──「ソニック・ブーム」(09年)が全米チャート2位、「モンスター/地獄の獣神」(12年)など、KISSのアルバムは最近作のほうがむしろチャート上位に入っています。

 その通りだ。我々が企画している船上クルーズ・ライヴ「KISS KRUISE」には世界39カ国からファンが集まって盛り上がる。ブルーレイ/DVD「キッス・ロックス・ヴェガス」はアメリカで3週連続1位となっている。ラスヴェガスのKISSゴルフ・コースやKISSリムジン・サービスも順調だし、コンドームや棺桶まで、KISSの名前を冠した商品の数は5千に上るんだ。さらにロック&ブリューズ・レストラン・チェーン、映画会社、出版社、コミック……。ビジネスは拡大する一方なのさ。

──ビジネスの中で、あなたたちの“本業”であるCD/レコードはむしろ不採算部門なのではないですか?

 確かにアルバム・セールスは以前と比べると落ちているし、チャート・ポジションが上位であっても枚数は減っている。ただ、不採算部門というほどではないし、利益は出ているよ。それに忘れてはならないのは、KISS関連グッズが売れ続けているのは、俺たちがロック・バンドだからだ。ファンはKISSの音楽を聴いて、ライヴを見て、グッズを手にするんだよ。

──KISSのライヴ・コンサートは“KISSブランド”のプロモーション的な意味もある?

 そういう部分もあるけど、些細なものだ。“ベストを求める者に、ベストを提供する”。それがKISSのモットーなんだ。一人のミュージシャンがギターを弾き語りする地味なコンサートと同じチケットの値段で、KISSは大音量のロックンロールと炎とスモーク、紙吹雪を提供する。ケチっても仕方ない。赤字にさえならなければ、どデカいパーティーのほうが楽しいだろ? それにKISSには世界中のファンに愛される数々のヒット・ソングがある。ライヴが終わって「お気に入りの曲を演らなかった……」と肩を落とすファンを一人でも減らすために、俺たちは時間制限ギリギリまで曲を詰め込むんだ。

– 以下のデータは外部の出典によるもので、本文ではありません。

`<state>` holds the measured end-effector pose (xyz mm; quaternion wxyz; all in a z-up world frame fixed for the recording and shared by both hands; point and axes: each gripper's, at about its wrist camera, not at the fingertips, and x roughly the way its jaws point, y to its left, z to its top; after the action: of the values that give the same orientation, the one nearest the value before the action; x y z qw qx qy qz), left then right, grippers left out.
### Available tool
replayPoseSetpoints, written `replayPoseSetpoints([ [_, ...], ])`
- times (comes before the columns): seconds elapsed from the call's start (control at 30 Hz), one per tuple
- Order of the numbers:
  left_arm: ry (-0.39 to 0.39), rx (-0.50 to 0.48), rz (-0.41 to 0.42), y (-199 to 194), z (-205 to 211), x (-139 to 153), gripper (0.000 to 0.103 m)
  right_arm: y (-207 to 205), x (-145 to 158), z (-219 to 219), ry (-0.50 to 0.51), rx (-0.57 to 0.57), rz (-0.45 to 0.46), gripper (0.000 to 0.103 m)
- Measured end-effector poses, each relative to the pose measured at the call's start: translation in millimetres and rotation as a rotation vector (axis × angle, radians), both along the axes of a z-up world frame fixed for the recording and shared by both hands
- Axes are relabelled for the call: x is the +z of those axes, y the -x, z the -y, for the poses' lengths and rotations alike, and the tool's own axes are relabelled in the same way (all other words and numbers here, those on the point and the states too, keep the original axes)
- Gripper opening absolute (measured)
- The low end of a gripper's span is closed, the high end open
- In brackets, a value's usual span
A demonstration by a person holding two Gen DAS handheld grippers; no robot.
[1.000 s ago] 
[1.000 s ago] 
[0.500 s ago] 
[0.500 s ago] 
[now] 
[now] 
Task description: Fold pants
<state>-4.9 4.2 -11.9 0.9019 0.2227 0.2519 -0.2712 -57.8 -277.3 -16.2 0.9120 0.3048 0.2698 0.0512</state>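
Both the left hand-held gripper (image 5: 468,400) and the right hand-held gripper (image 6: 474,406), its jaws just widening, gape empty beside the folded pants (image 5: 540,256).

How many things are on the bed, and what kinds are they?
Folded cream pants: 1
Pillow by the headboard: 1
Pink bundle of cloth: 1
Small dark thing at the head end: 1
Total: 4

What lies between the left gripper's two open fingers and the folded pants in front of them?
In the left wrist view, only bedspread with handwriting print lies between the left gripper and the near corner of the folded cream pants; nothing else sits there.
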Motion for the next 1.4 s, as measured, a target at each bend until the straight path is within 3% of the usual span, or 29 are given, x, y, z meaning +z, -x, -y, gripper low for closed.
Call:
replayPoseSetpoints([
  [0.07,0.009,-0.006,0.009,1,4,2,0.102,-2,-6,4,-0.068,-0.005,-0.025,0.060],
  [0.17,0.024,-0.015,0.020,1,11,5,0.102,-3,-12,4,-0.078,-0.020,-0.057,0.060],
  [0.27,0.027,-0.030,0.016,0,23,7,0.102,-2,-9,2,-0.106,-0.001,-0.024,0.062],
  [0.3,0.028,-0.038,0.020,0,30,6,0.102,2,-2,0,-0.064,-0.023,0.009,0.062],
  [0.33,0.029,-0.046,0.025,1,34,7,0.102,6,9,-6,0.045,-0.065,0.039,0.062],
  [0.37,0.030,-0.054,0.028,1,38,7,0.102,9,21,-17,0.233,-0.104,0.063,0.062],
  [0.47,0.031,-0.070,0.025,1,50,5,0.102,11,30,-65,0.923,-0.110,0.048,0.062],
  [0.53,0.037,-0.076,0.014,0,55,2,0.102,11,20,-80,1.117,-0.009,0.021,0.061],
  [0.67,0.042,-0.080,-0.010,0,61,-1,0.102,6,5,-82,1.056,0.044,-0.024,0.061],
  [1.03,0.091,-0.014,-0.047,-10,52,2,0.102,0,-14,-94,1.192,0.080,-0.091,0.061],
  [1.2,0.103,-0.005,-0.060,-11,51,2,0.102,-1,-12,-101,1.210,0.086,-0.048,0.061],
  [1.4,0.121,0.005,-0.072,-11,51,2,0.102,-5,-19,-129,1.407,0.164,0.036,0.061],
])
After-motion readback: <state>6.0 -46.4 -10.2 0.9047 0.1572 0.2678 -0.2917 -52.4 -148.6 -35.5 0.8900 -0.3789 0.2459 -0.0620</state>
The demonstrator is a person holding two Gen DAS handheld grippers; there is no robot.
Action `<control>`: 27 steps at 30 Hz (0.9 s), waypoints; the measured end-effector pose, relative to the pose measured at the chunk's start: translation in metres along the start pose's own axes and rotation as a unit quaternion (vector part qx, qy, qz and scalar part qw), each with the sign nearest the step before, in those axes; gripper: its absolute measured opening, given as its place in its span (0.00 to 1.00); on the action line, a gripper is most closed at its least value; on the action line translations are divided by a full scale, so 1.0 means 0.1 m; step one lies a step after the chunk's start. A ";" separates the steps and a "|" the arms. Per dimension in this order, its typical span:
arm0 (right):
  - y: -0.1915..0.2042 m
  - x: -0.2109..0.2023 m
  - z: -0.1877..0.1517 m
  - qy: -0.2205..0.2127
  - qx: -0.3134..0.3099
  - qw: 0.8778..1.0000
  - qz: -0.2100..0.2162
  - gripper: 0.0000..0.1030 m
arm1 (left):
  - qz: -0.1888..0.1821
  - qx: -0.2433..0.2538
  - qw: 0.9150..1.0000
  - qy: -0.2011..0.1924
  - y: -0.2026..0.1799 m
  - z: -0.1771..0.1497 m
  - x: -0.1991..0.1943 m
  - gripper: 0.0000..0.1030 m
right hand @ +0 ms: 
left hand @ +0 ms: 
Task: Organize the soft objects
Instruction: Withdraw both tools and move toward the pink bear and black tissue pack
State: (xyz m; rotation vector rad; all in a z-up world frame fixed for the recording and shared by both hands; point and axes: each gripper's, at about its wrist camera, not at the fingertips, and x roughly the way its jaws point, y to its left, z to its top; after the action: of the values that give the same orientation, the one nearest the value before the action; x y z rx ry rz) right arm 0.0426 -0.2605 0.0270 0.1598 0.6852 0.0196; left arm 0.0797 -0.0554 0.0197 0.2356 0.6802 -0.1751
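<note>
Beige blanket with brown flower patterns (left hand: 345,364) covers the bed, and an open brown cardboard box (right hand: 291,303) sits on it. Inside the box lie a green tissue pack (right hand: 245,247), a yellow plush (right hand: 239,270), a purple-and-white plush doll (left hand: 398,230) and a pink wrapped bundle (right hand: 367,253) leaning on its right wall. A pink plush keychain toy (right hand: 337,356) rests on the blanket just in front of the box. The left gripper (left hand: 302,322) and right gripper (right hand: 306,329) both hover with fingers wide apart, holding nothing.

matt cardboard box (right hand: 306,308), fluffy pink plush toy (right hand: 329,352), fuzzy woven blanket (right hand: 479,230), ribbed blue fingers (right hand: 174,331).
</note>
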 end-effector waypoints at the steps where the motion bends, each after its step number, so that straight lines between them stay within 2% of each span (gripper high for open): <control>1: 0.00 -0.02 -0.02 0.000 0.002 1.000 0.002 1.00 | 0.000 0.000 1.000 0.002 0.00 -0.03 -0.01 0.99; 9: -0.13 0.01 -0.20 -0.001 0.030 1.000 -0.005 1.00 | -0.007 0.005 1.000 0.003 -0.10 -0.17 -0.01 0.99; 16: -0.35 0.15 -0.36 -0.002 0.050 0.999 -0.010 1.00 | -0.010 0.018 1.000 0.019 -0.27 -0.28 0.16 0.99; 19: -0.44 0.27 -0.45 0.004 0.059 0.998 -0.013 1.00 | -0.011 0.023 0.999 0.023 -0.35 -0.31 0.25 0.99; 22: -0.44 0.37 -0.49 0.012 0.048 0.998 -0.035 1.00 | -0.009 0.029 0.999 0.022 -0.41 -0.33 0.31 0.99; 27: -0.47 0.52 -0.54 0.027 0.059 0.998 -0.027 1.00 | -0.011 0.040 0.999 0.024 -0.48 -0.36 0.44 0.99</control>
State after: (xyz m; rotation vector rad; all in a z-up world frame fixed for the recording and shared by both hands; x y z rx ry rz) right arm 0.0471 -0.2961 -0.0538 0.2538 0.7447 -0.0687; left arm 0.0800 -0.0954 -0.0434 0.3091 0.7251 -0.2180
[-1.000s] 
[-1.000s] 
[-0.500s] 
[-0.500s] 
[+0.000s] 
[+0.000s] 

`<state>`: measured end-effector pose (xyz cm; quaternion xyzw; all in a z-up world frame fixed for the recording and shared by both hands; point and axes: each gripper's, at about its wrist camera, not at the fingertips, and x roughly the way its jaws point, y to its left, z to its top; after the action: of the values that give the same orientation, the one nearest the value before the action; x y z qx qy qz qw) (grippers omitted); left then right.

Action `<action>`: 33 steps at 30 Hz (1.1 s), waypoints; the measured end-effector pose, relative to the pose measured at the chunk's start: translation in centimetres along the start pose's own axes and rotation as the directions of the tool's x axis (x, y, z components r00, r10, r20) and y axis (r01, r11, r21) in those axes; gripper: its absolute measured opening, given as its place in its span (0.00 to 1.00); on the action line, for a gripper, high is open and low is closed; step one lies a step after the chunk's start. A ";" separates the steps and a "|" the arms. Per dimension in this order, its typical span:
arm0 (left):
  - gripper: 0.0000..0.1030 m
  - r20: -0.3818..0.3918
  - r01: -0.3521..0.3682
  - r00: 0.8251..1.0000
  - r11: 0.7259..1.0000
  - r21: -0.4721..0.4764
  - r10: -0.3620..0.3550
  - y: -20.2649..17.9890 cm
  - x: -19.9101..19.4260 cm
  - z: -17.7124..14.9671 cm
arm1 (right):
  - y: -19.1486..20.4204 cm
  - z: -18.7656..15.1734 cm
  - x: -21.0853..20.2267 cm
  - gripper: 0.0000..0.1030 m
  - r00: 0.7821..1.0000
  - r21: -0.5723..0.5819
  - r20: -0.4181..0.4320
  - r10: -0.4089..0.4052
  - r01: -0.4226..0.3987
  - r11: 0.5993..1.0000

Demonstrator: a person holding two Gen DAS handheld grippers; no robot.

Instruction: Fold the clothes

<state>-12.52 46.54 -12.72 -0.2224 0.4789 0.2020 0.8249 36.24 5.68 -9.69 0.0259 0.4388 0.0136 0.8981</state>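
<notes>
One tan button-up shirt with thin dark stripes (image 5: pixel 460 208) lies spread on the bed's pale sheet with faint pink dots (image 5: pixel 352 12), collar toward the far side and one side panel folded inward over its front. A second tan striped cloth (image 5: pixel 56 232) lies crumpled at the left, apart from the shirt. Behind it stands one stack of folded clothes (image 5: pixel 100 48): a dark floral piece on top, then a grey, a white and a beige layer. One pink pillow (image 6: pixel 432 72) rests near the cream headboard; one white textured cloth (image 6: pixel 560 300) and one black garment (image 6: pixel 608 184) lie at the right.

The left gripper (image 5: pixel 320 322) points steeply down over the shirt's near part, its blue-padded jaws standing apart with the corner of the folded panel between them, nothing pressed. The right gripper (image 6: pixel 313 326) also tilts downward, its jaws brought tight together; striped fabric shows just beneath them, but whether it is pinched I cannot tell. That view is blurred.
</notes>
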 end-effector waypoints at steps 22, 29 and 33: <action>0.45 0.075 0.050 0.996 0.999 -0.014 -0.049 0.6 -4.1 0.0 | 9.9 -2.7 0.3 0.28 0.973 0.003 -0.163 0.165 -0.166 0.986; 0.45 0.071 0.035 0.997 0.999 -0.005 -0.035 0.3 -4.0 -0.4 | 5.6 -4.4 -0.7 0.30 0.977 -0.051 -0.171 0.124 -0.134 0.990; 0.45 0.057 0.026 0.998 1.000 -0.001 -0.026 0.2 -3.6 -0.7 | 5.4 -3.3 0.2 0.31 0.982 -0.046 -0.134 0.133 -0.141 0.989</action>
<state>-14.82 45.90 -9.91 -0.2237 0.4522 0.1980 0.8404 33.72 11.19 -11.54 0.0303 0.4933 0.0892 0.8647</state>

──あなたは才覚あるビジネスマンだが、ソロ・アルバムを「アスホール」(=ケツの穴)と名付けたことは、ビジネス的な判断として正しかったでしょうか?

 ビジネスのことは考えなかった。それより自分の直感を信じたんだ。太ったコメディアンはステージに上がると、まず「デブです」って自虐ネタで笑いを取るだろ? それと同じで、誰かに「あいつはケツの穴みたいな野郎だ」と言われる前に自己申告しておいたんだ。CDを店頭に置いてくれないショップも一部あったけど、幸いファンは洒落をわかってくれて、アルバムの売れ行きは好調だったよ。